- Task description:
Repeat the listing below exactly. Pictures do not belong in the copy.

____________________

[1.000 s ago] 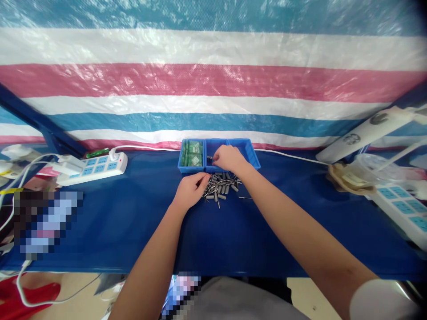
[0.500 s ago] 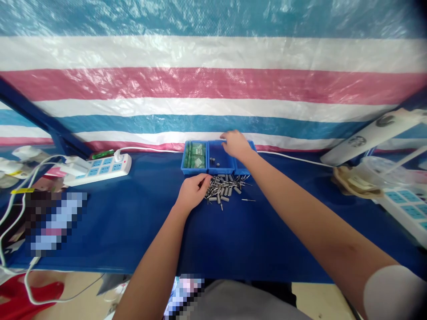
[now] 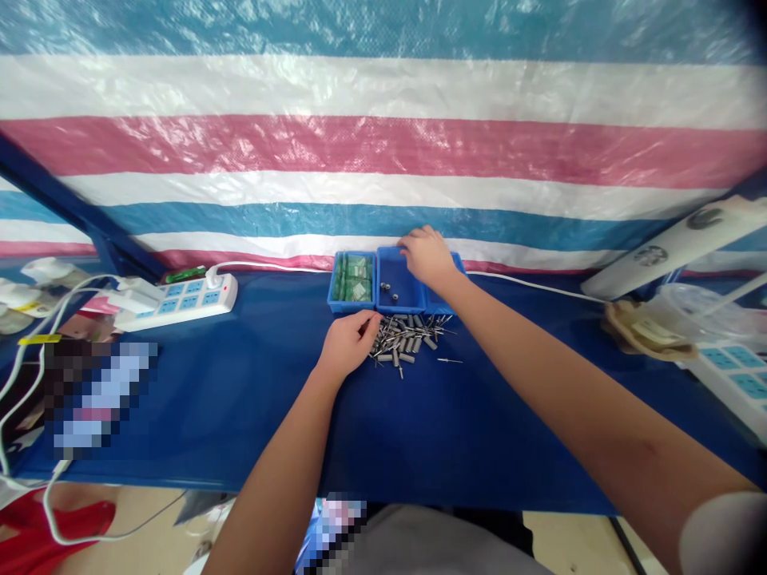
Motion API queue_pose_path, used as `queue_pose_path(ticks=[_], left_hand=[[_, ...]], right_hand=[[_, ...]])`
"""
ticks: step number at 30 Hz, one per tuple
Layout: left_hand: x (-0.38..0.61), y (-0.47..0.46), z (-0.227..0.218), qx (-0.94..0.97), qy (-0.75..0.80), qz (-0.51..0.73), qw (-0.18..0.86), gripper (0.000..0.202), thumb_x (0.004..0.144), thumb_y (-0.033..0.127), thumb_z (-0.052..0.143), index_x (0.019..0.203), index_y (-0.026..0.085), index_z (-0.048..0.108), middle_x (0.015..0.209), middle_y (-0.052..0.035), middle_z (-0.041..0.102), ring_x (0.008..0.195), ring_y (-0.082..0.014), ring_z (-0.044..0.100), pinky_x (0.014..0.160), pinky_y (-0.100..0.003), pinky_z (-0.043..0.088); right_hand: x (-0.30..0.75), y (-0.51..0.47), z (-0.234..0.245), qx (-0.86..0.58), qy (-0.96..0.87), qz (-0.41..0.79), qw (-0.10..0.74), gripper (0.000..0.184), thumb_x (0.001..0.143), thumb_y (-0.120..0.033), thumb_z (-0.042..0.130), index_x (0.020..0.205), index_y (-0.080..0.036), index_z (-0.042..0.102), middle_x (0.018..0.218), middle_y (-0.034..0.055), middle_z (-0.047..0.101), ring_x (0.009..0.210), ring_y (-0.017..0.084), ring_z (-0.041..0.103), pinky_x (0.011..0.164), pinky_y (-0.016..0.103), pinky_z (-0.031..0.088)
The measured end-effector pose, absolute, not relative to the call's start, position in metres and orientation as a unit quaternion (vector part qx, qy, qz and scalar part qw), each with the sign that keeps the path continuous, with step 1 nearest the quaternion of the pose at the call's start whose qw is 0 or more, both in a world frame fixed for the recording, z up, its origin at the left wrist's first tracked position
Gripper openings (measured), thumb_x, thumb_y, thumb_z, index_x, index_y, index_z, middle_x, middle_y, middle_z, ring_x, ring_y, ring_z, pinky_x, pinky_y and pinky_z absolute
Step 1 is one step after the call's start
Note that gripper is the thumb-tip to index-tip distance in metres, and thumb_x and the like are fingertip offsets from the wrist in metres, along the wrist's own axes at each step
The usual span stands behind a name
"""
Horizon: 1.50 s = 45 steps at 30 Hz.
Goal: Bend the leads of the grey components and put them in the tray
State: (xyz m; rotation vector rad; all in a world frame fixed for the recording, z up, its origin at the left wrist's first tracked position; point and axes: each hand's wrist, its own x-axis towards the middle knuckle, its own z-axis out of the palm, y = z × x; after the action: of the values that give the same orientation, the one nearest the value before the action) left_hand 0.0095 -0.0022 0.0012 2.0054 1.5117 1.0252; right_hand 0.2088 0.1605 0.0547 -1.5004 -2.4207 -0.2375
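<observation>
My left hand (image 3: 351, 343) rests on the table at the left edge of a pile of grey metal cylinders and thin pins (image 3: 407, 339). Its thumb and fingers are pinched together, and whatever they hold is hidden. My right hand (image 3: 430, 257) is closed over the far right rim of the middle blue bin (image 3: 399, 271). That bin's far side looks slightly raised. A few small round metal pieces (image 3: 387, 287) lie inside it. On its left stands a blue bin (image 3: 352, 307) with green packets (image 3: 355, 277); another blue bin (image 3: 440, 302) is partly hidden under my right forearm.
A white power strip (image 3: 192, 299) with plugs and cables lies on the left, near a pixelated screen (image 3: 105, 399). One loose pin (image 3: 449, 361) lies right of the pile. A pale tube (image 3: 653, 247), plastic cup (image 3: 689, 311) and second power strip (image 3: 734, 375) are at right.
The middle bin's far edge has risen slightly with my right hand at its rim. My left hand stays by the pile. The whole view has shifted a little.
</observation>
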Motion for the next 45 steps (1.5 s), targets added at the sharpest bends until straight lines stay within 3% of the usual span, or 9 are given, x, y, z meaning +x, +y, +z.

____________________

- Response:
[1.000 s ago] 
[0.500 s ago] 
[now] 
Motion API queue_pose_path, used as `queue_pose_path(ticks=[_], left_hand=[[_, ...]], right_hand=[[_, ...]])`
"""
ticks: step number at 30 Hz, one per tuple
Layout: left_hand: x (-0.38..0.61), y (-0.47..0.46), z (-0.227..0.218), qx (-0.94..0.97), qy (-0.75..0.80), qz (-0.51..0.73), qw (-0.18..0.86), gripper (0.000..0.202), thumb_x (0.004..0.144), thumb_y (-0.033..0.127), thumb_z (-0.052..0.143), index_x (0.019..0.203), index_y (-0.026..0.085), index_z (-0.048..0.108), middle_x (0.015..0.209), middle_y (-0.052..0.035), middle_z (-0.041..0.102), ring_x (0.008..0.195), ring_y (-0.082..0.014), ring_z (-0.044..0.100), pinky_x (0.014..0.160), pinky_y (-0.100..0.003), pinky_z (-0.043..0.088); right_hand: x (-0.30..0.75), y (-0.51..0.47), z (-0.234..0.245), qx (-0.86..0.58), qy (-0.96..0.87), qz (-0.41..0.79), qw (-0.10..0.74), gripper (0.000..0.184), thumb_x (0.001..0.143), thumb_y (-0.120..0.033), thumb_z (-0.042..0.130), index_x (0.020..0.205), index_y (-0.080..0.036), index_z (-0.042..0.102), middle_x (0.018..0.218), middle_y (-0.034..0.055), middle_z (-0.047..0.101), ring_x (0.009..0.210), ring_y (-0.017..0.084), ring_z (-0.041..0.103), pinky_x (0.011..0.164), pinky_y (-0.016..0.103), pinky_z (-0.031..0.088)
The measured end-effector pose, absolute, not relative to the call's start, position in metres and orientation as a unit quaternion (vector part qx, qy, qz and scalar part qw), each with the sign that keeps the path continuous, with step 1 nearest the quaternion of the pose at the call's start whose qw is 0 or more, both in a world frame fixed for the recording, z up, its origin at the left wrist's first tracked position
Gripper openings (measured), thumb_x, thumb_y, thumb_z, index_x, index_y, index_z, middle_x, middle_y, middle_z, ring_x, ring_y, ring_z, pinky_x, pinky_y and pinky_z absolute
Step 1 is one step after the call's start
Note that gripper is the thumb-tip to index-tip distance in metres, and thumb_x and the like are fingertip offsets from the wrist in metres, along the wrist's own axes at each step
The usual span stands behind a name
"""
Horizon: 1.50 s = 45 steps at 30 Hz.
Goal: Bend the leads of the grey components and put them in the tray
State: (xyz m; rotation vector rad; all in a world frame fixed for the recording, z up, its origin at the left wrist's first tracked position; point and axes: each hand's wrist, its own x-axis towards the middle knuckle, its own z-axis out of the palm, y = z × x; after the action: of the values that give the same orientation, the one nearest the value before the action) left_hand 0.0095 -0.0022 0.0012 2.0054 1.5117 1.0252; right_hand 0.2088 0.1605 0.0547 -1.5004 -2.4207 -0.2375
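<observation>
My left hand (image 3: 351, 343) rests on the table at the left edge of a pile of grey metal cylinders and thin pins (image 3: 407, 339). Its thumb and fingers are pinched together, and whatever they hold is hidden. My right hand (image 3: 430, 257) is closed over the far right rim of the middle blue bin (image 3: 399, 271). That bin's far side looks slightly raised. A few small round metal pieces (image 3: 387, 287) lie inside it. On its left stands a blue bin (image 3: 352, 307) with green packets (image 3: 355, 277); another blue bin (image 3: 440, 302) is partly hidden under my right forearm.
A white power strip (image 3: 192, 299) with plugs and cables lies on the left, near a pixelated screen (image 3: 105, 399). One loose pin (image 3: 449, 361) lies right of the pile. A pale tube (image 3: 653, 247), plastic cup (image 3: 689, 311) and second power strip (image 3: 734, 375) are at right.
The middle bin's far edge has risen slightly with my right hand at its rim. My left hand stays by the pile. The whole view has shifted a little.
</observation>
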Motion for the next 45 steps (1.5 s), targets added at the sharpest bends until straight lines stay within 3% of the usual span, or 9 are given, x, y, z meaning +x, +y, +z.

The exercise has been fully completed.